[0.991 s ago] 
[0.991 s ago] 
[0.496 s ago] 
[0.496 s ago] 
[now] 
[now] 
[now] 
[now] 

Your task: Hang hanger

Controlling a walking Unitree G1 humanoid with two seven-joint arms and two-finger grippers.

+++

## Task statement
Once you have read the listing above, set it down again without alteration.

## Answer to this exercise
[0.991 s ago] 
[0.991 s ago] 
[0.496 s ago] 
[0.496 s ago] 
[now] 
[now] 
[now] 
[now] 

Your task: Hang hanger

Controlling a walking Unitree G1 humanoid with two seven-joint arms and two-finger grippers.

The exercise has been completed in full.